▶ **The problem**
There are pictures in the records below; leave them out and set down exactly the lines from the one holding "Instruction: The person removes" through the one holding "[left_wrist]".

::::

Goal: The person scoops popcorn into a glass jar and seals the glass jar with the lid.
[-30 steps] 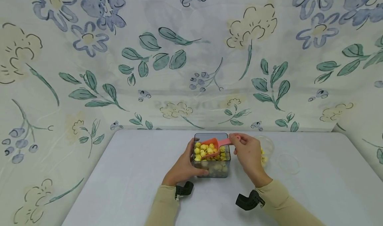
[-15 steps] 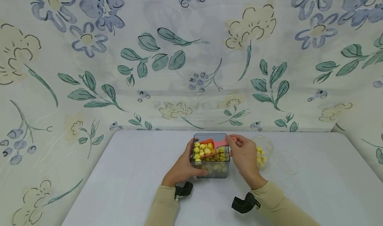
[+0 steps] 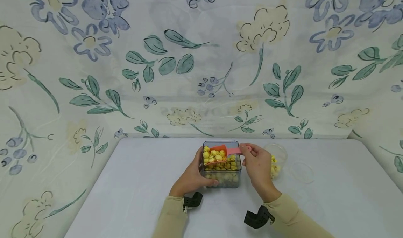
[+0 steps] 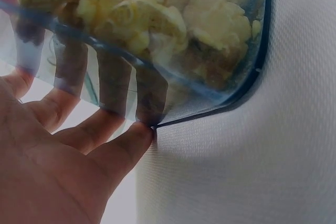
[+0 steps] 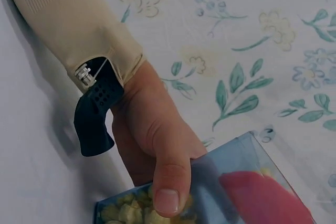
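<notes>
A clear, grey-tinted square container (image 3: 234, 170) stands on the table, holding yellow popcorn (image 3: 230, 166). My left hand (image 3: 190, 175) grips its left side, thumb across the front; the left wrist view shows the fingers (image 4: 115, 145) along the see-through wall. Between the thumb and fingers of my right hand (image 3: 259, 166) is the handle of a pink-orange scoop (image 3: 233, 151). The scoop's bowl lies inside the container's mouth, loaded with popcorn. In the right wrist view the scoop (image 5: 257, 198) appears through the container wall, beside my left thumb (image 5: 173, 182).
Behind my right hand, partly covered by it, stands a clear round tub (image 3: 280, 150) with more popcorn (image 3: 275, 168). A thin clear round lid (image 3: 302, 172) lies to its right. The white table (image 3: 141, 182) meets a flower-patterned cloth (image 3: 176, 91) at the back.
My right hand has shifted slightly left, and the scoop with it. The scoop's bowl sits more level, with popcorn heaped in it. The left hand keeps its grip on the container.
</notes>
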The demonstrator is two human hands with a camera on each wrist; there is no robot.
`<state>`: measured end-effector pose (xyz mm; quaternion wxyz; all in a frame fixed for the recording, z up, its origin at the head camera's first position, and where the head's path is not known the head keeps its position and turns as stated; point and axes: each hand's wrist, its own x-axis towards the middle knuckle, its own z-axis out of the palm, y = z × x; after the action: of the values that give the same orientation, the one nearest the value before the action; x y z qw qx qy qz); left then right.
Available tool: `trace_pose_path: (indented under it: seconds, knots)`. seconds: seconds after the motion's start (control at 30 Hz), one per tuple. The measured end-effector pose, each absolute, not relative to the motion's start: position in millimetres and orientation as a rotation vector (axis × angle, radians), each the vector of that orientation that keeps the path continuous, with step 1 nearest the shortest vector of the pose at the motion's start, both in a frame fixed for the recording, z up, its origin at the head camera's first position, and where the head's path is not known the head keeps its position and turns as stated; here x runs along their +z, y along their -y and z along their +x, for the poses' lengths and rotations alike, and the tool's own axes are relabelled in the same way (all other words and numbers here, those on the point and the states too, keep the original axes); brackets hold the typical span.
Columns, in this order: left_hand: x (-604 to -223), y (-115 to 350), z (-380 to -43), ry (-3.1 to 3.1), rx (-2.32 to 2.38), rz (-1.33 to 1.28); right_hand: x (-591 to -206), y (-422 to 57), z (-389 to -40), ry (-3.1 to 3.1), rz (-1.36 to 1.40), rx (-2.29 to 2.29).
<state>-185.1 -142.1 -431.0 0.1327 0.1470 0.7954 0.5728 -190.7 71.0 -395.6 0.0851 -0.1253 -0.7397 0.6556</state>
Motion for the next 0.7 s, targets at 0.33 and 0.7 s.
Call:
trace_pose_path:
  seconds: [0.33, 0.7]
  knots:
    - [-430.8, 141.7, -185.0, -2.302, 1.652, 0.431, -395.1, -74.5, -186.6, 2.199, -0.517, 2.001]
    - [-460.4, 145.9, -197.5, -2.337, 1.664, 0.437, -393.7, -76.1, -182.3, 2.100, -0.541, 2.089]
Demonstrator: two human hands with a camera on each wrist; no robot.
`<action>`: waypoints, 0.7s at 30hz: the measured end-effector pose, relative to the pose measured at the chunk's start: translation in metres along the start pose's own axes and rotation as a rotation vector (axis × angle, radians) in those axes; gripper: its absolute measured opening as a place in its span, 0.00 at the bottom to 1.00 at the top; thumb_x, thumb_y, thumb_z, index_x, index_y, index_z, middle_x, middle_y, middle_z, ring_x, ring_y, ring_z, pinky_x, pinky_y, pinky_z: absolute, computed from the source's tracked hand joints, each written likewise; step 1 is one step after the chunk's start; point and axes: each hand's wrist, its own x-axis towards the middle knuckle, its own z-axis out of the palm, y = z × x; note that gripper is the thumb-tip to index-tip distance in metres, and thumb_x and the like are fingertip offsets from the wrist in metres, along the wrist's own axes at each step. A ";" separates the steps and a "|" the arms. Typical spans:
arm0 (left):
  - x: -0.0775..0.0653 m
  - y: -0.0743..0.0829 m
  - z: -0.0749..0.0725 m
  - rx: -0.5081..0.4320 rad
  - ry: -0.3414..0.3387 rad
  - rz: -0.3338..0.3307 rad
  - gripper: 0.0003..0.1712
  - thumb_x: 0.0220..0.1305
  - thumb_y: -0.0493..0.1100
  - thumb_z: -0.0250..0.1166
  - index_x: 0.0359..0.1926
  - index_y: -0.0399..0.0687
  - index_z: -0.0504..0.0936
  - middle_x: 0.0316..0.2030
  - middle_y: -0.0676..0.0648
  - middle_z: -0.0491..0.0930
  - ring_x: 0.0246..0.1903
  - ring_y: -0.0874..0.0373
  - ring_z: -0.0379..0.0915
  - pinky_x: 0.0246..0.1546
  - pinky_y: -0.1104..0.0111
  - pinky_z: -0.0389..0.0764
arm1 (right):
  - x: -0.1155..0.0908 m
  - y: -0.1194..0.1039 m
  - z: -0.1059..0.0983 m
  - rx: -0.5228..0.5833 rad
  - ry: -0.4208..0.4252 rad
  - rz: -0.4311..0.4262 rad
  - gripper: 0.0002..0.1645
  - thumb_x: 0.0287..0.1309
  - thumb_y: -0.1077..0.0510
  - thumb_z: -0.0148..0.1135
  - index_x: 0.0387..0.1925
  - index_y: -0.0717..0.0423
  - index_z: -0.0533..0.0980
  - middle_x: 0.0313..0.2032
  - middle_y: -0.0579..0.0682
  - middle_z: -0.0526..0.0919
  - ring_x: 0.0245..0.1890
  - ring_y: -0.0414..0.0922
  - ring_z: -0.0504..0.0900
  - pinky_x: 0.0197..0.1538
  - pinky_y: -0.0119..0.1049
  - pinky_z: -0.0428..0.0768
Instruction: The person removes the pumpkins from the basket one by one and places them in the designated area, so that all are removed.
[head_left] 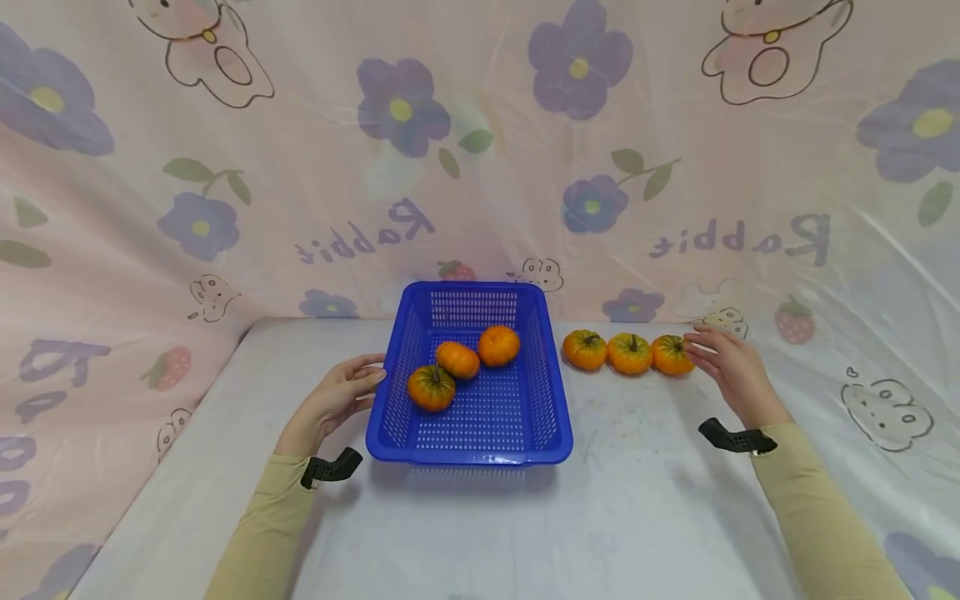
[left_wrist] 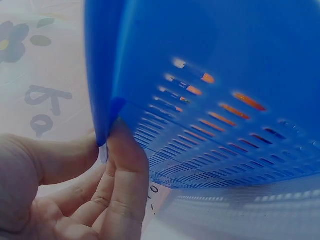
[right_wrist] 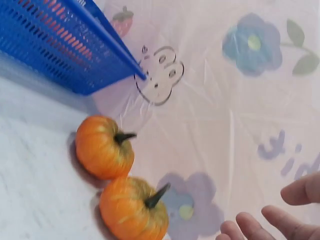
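Observation:
A blue plastic basket (head_left: pixel 491 457) with slotted walls stands mid-table, holding a greenish-orange pumpkin (head_left: pixel 431 388) and two orange ones, (head_left: pixel 457 360) close beside it and the other farther right. My left hand (head_left: pixel 341 398) pinches the basket's left rim; the left wrist view shows the thumb and fingers (left_wrist: pixel 127 170) on either side of it. Right of the basket, three small pumpkins with green tops, the nearest to it a pumpkin (head_left: pixel 585 350), sit in a row. My right hand (head_left: pixel 731 371) is at the rightmost pumpkin (head_left: pixel 670 356), overlapping its edge, fingers spread and relaxed.
The white tabletop (head_left: pixel 630 500) extends in front of the basket and the row. Behind them hangs a pale curtain (head_left: pixel 495 200) printed with flowers and rabbits, meeting the table's back edge. Black camera mounts (head_left: pixel 735 437) sit on both wrists.

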 end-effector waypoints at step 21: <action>0.001 0.000 -0.001 0.021 -0.007 0.004 0.30 0.70 0.39 0.56 0.69 0.37 0.58 0.44 0.46 0.77 0.38 0.59 0.79 0.42 0.67 0.81 | 0.004 -0.046 0.087 0.003 -0.204 -0.100 0.25 0.69 0.52 0.52 0.61 0.62 0.64 0.50 0.50 0.79 0.48 0.43 0.80 0.58 0.37 0.71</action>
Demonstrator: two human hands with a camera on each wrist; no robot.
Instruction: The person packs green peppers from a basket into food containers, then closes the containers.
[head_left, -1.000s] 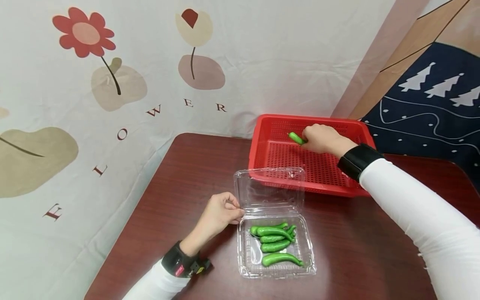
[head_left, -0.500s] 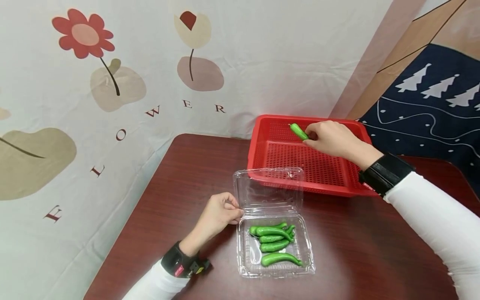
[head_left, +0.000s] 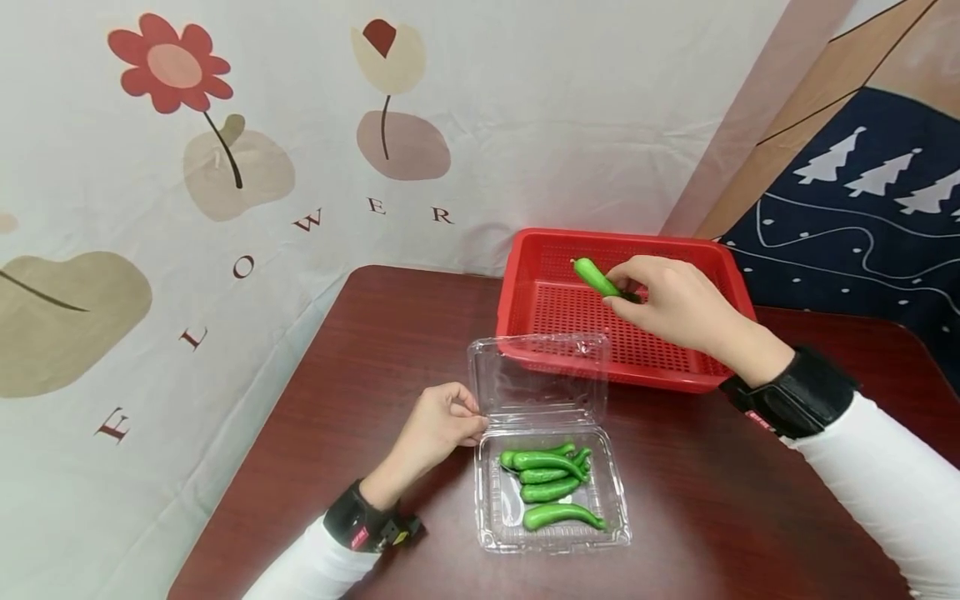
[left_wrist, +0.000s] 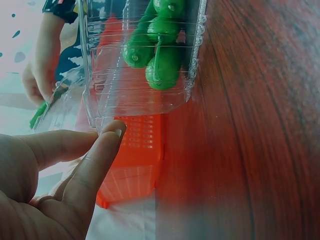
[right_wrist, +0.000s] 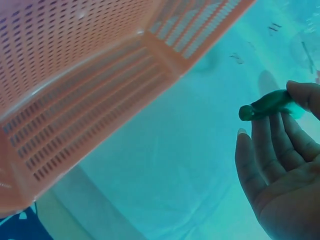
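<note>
My right hand [head_left: 675, 304] pinches a green chili pepper [head_left: 595, 275] between thumb and fingertips, above the red basket. In the right wrist view the pepper [right_wrist: 270, 104] lies across the fingers, its stem end free. My left hand [head_left: 435, 425] pinches the left edge of a clear plastic clamshell container [head_left: 617, 492], close to its hinge. The container's lid [head_left: 536, 379] stands raised, leaning back by the basket. Several green peppers [head_left: 551, 492] lie in its bottom half. In the left wrist view, thumb and finger [left_wrist: 102, 145] meet at the container's corner.
A red perforated basket [head_left: 660, 379] stands at the back of the dark wooden table [head_left: 360, 358], behind the container. No peppers show on its visible floor. A white printed cloth [head_left: 300, 100] hangs behind the table, and a dark blue one [head_left: 847, 242] at the right.
My right hand has lifted up out of the basket with the pepper, its wrist swinging right and nearer to me. My left hand and the container have stayed put.
</note>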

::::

▶ **Solution for this task**
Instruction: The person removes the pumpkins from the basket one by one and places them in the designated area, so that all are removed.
[head_left] 
[left_wrist] 

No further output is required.